Bar chart showing Gemini App MAU growing from 400M in May 2025 to 900M in May 2026, with Search AI Mode at 1B MAU
Gemini app monthly active users more than doubled in a year; Search AI Mode crossed one billion. Source: Sundar Pichai's Google I/O 2026 keynote.

Silicon as strategy: the TPU 8t and 8i split

The most structurally significant announcement at I/O was not a model but a chip architecture decision first disclosed at Google Cloud Next in April and reinforced on stage. Google's eighth-generation TPU family divides into two purpose-built designs: the TPU 8t for training and the TPU 8i for inference. The split is a public signal that Google now regards training compute and inference compute as different economic problems requiring different silicon, per the Google infrastructure blog.

TPU 8t scales to 9,600 chips in a single superpod with two petabytes of shared high-bandwidth memory, achieving three times the raw compute of the previous-generation chip at up to twice the performance per watt, Bloomberg reported in April. TPU 8i, the inference sibling, connects 1,152 chips per pod with three times the on-chip SRAM; Google notes the design prioritises latency because "interactions between agents at scale magnify even small inefficiencies." Both chips target general availability later in 2026.

This is Pichai's most direct structural answer to Nvidia's dominance in AI compute. Proprietary training and inference silicon lets Google price Gemini API access below the cost achievable by cloud providers reliant on third-party GPUs, a margin advantage that compounds as agent-call volumes grow. For context on the broader capital flows reshaping AI infrastructure, see our piece on the inference-layer funding wave of May 2026.

Horizontal bar chart comparing TPU 8t max scale of 9,600 chips versus TPU 8i at 1,152 chips per pod
TPU 8t scales to 9,600 chips in a training superpod; TPU 8i prioritises inference latency with 1,152 chips per pod. Source: Google infrastructure blog; Bloomberg.

Products and pricing: Android Halo, Gemini Intelligence, and the restructured AI Ultra tiers

Pichai used I/O to show how Gemini Intelligence, an agentic layer embedded into Android, ChromeOS, Wear OS, and Android Auto, shifts the product question from "what can the chatbot answer" to "what can the agent complete while the phone is in a pocket." Android Halo, a persistent agent interface on Android phones, is due in summer 2026 and is designed to run Gemini Spark-class tasks in the background, including booking, research, and summarisation, without requiring the user to open an app, per 9to5Google. Android XR audio glasses with iPhone support follow in autumn 2026.

The pricing restructure signals confidence in the consumer AI subscription market. AI Ultra now costs $200 per month, down from $250, while a new $100-per-month tier was introduced below it; Google's stated aim is to align price points with the direct competitors in the professional-user segment, per CNBC. The $50 reduction at the top tier, alongside adding a new entry point, suggests Google views the AI subscription customer base as elastic enough to expand significantly with better pricing rather than to protect existing revenue at the margin.
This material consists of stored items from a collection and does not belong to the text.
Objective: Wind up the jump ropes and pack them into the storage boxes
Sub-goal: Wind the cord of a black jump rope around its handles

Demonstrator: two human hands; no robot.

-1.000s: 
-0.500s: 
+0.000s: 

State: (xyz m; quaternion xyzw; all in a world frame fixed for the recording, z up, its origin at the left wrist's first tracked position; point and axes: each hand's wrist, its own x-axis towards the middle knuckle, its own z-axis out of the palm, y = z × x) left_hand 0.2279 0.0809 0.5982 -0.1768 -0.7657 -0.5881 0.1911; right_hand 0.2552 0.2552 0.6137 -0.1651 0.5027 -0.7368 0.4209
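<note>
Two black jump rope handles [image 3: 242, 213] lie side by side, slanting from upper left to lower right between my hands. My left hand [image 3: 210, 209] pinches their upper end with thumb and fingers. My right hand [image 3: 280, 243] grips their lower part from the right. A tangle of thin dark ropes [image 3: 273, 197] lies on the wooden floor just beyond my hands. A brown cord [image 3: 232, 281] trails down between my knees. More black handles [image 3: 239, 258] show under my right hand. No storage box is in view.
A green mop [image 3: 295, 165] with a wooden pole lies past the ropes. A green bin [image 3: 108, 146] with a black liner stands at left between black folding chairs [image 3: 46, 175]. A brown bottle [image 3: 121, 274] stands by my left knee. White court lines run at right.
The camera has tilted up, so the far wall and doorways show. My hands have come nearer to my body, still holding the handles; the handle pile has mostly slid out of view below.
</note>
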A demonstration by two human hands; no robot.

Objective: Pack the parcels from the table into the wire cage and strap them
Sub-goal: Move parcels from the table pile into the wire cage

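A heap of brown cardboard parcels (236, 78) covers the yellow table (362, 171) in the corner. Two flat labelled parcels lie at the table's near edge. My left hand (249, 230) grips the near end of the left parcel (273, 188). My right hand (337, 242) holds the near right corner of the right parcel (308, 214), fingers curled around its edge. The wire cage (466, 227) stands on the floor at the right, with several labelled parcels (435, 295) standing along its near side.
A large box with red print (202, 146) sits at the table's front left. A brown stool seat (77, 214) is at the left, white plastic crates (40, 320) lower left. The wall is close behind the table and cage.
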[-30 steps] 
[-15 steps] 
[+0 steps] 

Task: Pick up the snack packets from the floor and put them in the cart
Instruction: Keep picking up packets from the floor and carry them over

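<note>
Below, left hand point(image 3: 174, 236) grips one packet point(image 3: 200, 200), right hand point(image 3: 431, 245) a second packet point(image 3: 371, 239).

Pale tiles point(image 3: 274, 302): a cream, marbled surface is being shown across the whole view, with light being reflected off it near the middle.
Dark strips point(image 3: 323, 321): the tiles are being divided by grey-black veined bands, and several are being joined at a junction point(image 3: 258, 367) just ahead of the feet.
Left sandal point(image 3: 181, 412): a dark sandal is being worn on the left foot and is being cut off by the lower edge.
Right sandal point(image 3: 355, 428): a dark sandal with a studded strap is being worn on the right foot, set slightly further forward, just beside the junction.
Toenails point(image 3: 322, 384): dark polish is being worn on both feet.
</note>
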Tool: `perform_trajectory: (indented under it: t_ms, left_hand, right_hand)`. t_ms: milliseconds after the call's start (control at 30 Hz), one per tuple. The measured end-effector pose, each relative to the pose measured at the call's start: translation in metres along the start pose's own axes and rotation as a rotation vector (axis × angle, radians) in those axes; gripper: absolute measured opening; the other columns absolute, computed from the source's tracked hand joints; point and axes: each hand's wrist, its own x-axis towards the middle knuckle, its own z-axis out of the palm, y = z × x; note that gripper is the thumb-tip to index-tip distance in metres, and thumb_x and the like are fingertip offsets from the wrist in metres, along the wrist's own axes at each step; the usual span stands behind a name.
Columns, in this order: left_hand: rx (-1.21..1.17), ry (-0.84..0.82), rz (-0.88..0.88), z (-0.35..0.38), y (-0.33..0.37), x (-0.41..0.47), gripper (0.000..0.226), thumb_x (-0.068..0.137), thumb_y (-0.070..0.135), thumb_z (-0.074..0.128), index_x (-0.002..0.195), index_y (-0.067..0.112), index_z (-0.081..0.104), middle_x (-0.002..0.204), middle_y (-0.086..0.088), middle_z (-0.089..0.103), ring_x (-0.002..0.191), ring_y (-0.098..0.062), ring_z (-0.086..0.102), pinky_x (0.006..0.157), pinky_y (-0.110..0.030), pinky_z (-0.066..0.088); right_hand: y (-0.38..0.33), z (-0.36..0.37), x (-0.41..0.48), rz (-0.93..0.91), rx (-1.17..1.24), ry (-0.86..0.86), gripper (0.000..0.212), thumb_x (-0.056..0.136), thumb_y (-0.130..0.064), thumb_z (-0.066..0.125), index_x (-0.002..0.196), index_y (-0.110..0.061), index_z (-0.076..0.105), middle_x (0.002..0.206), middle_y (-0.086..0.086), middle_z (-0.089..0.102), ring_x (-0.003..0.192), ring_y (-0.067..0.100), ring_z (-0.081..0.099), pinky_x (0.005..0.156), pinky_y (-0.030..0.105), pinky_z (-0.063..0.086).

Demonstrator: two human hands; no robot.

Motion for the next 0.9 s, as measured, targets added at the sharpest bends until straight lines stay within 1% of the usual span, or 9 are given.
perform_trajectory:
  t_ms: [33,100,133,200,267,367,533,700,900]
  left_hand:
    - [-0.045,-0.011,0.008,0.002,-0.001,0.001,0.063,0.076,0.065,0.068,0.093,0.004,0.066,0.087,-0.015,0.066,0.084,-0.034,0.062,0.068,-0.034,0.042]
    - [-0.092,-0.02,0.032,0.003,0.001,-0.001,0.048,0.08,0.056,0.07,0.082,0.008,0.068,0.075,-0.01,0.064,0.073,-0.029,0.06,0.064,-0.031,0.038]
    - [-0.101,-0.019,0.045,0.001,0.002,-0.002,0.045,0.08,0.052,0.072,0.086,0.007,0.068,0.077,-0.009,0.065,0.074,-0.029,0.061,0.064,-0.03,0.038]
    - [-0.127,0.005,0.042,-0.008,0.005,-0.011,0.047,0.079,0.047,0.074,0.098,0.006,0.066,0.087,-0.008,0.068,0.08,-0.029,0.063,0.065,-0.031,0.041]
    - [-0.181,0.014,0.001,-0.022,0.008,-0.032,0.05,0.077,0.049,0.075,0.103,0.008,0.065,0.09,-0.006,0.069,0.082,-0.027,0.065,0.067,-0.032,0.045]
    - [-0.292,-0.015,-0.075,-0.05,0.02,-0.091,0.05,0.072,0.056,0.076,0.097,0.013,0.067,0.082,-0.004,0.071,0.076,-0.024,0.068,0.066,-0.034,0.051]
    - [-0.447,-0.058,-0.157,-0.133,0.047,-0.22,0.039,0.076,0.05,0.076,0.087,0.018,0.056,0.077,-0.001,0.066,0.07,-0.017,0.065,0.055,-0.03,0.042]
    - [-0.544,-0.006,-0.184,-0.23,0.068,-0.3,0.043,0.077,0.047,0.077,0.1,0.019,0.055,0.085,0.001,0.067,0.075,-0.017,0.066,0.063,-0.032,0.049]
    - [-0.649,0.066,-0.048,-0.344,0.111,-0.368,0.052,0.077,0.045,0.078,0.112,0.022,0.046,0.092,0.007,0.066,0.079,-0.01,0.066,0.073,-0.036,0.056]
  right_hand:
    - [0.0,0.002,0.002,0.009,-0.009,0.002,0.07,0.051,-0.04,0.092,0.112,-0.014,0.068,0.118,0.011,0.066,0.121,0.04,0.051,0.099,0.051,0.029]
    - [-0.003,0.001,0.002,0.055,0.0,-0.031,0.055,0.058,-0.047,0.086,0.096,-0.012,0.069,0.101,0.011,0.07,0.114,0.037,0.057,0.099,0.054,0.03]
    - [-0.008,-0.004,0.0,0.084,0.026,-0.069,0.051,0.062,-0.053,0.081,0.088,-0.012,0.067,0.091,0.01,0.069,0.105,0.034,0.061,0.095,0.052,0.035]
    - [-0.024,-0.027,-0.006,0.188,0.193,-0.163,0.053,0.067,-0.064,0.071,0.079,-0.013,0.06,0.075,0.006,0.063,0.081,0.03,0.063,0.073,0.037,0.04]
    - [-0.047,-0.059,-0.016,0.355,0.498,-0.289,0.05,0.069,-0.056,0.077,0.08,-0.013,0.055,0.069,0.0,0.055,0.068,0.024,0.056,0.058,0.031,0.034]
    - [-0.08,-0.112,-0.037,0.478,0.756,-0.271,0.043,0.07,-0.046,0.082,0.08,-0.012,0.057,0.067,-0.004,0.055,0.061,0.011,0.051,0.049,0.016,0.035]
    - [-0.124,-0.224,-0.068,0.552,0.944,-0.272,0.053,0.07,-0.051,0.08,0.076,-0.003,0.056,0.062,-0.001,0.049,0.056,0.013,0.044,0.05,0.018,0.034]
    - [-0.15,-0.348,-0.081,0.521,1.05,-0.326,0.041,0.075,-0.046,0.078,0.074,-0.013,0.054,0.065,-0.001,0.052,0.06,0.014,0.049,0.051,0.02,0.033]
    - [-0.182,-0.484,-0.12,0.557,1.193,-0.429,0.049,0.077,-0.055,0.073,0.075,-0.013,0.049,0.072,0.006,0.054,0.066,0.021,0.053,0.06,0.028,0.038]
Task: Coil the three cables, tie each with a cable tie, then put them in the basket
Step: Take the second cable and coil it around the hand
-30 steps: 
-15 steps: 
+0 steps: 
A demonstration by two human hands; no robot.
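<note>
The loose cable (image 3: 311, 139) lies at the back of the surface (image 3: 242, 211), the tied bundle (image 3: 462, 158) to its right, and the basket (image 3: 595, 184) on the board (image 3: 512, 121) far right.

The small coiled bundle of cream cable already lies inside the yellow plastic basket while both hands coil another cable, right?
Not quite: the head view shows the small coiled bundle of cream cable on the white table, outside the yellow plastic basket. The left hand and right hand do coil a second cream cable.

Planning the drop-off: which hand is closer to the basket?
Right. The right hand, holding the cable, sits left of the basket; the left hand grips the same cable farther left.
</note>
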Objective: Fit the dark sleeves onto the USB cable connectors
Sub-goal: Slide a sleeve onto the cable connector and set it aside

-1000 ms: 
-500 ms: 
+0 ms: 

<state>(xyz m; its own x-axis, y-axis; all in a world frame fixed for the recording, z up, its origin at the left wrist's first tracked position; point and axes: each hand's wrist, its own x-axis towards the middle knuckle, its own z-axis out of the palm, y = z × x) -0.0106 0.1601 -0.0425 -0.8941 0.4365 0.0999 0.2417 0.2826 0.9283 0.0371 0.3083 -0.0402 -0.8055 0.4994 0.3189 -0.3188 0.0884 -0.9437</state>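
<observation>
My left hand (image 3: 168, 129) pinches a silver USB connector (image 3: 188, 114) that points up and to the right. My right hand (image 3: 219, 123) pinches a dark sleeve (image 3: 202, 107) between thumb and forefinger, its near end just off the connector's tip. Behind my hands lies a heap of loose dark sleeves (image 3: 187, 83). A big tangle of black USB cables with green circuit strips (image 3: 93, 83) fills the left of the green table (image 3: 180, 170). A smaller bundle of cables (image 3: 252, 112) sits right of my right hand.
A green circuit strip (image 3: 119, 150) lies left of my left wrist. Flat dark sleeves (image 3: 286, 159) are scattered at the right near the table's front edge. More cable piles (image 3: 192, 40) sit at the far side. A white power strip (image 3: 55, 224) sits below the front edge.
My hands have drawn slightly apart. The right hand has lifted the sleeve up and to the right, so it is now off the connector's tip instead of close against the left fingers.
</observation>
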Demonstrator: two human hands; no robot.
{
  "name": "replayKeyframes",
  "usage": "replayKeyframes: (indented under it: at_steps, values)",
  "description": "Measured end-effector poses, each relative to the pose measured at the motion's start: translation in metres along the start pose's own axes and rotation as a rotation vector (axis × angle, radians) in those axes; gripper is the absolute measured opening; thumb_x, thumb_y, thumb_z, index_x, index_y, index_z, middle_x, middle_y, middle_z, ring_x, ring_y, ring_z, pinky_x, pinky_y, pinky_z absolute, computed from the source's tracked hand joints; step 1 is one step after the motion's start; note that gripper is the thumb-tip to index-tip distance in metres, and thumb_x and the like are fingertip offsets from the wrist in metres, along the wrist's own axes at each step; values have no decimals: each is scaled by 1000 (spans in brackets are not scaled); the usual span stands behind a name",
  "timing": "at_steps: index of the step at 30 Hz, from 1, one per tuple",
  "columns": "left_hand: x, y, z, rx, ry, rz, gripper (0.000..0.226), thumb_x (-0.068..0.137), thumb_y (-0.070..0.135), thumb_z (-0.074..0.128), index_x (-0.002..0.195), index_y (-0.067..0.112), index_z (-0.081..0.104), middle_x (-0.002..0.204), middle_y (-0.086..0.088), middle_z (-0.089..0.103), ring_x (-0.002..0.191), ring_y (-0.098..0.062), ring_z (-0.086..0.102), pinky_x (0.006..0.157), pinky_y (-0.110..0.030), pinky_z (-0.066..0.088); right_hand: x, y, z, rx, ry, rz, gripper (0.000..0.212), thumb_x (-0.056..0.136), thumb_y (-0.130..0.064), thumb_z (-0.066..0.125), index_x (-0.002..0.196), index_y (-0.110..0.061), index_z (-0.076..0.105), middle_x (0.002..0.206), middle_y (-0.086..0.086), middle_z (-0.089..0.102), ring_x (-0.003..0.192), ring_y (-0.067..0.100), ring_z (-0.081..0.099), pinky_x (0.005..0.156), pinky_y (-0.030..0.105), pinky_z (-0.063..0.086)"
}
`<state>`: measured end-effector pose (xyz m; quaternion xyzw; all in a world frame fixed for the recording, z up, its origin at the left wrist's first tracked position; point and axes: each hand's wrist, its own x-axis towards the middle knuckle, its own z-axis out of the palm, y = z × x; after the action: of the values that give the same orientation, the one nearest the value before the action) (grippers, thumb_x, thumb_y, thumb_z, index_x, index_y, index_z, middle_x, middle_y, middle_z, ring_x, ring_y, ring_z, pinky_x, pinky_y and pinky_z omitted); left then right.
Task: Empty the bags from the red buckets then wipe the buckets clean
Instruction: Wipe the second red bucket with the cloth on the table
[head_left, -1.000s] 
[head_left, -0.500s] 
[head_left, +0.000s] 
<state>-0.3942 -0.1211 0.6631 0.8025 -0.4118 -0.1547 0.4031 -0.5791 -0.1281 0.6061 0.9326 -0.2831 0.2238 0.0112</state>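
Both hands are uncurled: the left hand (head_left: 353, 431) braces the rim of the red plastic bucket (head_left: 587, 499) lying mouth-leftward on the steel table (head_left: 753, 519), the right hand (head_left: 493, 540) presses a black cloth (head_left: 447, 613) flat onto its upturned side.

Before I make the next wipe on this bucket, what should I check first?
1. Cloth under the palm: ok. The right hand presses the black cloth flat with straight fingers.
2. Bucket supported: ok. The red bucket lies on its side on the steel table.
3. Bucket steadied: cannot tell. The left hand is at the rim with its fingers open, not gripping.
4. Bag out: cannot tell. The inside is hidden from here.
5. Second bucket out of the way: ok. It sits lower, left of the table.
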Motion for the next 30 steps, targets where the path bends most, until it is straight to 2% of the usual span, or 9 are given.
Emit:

Bar chart showing AI Ultra price drop from $250 to $200 per month and new $100 mid-tier introduced at Google I/O 2026
Google cut AI Ultra from $250 to $200 per month and added a $100 tier below it. Source: CNBC.

What it means

Google I/O 2026 is the clearest public statement Pichai has made about where he believes the AI value chain settles. The company is betting that the combination of proprietary training silicon, proprietary inference silicon, a billion-user Search distribution layer, and a 900-million-user Gemini app creates a cost and reach position that pure-play AI labs cannot replicate. The word "agentic" ran throughout the keynote not as marketing but as a structural claim: that the next phase of AI revenue comes from background task completion, not from conversations that users must initiate. For Pichai, I/O 2026 was less a product launch and more a statement of the full-stack position Google intends to hold.